Output exactly the lines between the line that contains "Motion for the" and the last line of the material, counting both.

* Collected material:
--
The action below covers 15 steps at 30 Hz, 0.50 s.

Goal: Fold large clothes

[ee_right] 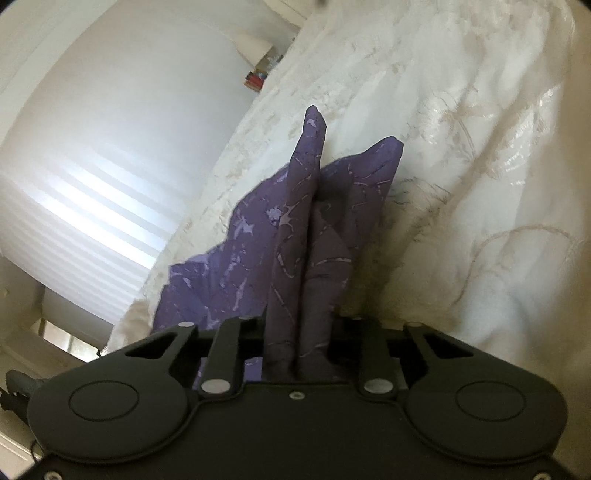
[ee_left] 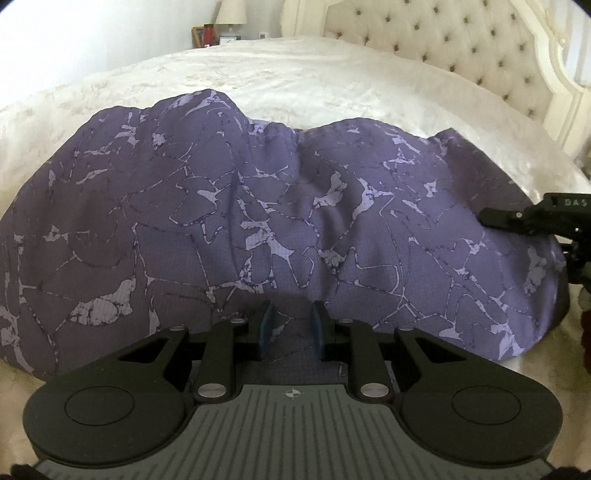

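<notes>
A large purple cloth (ee_left: 258, 221) with a pale marbled print lies spread across the white bed, its far edge rumpled. My left gripper (ee_left: 291, 328) hovers low over the cloth's near edge. Its blue pads (ee_left: 266, 325) stand a narrow gap apart, and only flat fabric shows between them. My right gripper (ee_left: 495, 218) reaches in from the right side onto the cloth's right end. In the right wrist view a bunched fold of the purple cloth (ee_right: 306, 258) stands up between the jaws of the right gripper (ee_right: 299, 332), hiding the pads and filling the gap.
The white embroidered bedspread (ee_left: 295, 85) extends beyond the cloth to a tufted cream headboard (ee_left: 461, 44). A nightstand with a lamp (ee_left: 231, 14) and a red bottle (ee_left: 208, 35) stands at the far left corner. A bright window with blinds (ee_right: 92, 192) lies left of the bed.
</notes>
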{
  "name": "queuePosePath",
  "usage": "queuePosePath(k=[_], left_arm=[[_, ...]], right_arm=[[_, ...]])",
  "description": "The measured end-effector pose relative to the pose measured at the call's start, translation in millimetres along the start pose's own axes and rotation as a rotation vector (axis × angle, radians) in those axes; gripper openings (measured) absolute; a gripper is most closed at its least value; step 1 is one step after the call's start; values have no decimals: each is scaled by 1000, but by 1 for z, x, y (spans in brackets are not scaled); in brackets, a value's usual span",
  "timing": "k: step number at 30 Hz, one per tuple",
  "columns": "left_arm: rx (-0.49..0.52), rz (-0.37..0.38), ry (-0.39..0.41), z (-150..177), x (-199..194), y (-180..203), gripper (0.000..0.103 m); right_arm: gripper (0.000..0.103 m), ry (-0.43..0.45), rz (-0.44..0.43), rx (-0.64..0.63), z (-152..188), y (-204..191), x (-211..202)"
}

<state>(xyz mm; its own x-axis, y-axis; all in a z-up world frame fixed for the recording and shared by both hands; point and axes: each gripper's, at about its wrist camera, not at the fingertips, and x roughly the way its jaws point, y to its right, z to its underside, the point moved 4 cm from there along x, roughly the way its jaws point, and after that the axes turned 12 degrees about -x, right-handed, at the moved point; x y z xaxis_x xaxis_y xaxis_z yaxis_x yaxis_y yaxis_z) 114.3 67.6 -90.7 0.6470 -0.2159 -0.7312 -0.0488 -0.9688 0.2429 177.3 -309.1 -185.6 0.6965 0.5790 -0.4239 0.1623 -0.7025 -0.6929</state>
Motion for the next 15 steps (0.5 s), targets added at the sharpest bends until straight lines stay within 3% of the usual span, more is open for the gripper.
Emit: queuePosePath(k=[5, 10, 15], left_arm=[[-46, 44, -5, -1, -3, -8, 22], [-120, 86, -42, -6, -11, -23, 23], [-165, 98, -61, -8, -21, -40, 24]], right_arm=[[30, 23, -30, 11, -11, -30, -10], [30, 18, -63, -85, -32, -91, -9], [30, -24, -119, -179, -45, -160, 23]])
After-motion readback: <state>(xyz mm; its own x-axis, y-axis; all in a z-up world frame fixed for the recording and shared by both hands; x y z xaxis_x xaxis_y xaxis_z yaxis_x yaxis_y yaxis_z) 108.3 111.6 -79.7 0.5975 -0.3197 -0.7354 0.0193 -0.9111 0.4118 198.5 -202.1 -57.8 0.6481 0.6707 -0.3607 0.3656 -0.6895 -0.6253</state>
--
* Solution to this task:
Motion for the next 15 steps (0.5 s), targets added at the sharpest bends until straight lines stay within 3% of the usual span, more is open for the gripper.
Emit: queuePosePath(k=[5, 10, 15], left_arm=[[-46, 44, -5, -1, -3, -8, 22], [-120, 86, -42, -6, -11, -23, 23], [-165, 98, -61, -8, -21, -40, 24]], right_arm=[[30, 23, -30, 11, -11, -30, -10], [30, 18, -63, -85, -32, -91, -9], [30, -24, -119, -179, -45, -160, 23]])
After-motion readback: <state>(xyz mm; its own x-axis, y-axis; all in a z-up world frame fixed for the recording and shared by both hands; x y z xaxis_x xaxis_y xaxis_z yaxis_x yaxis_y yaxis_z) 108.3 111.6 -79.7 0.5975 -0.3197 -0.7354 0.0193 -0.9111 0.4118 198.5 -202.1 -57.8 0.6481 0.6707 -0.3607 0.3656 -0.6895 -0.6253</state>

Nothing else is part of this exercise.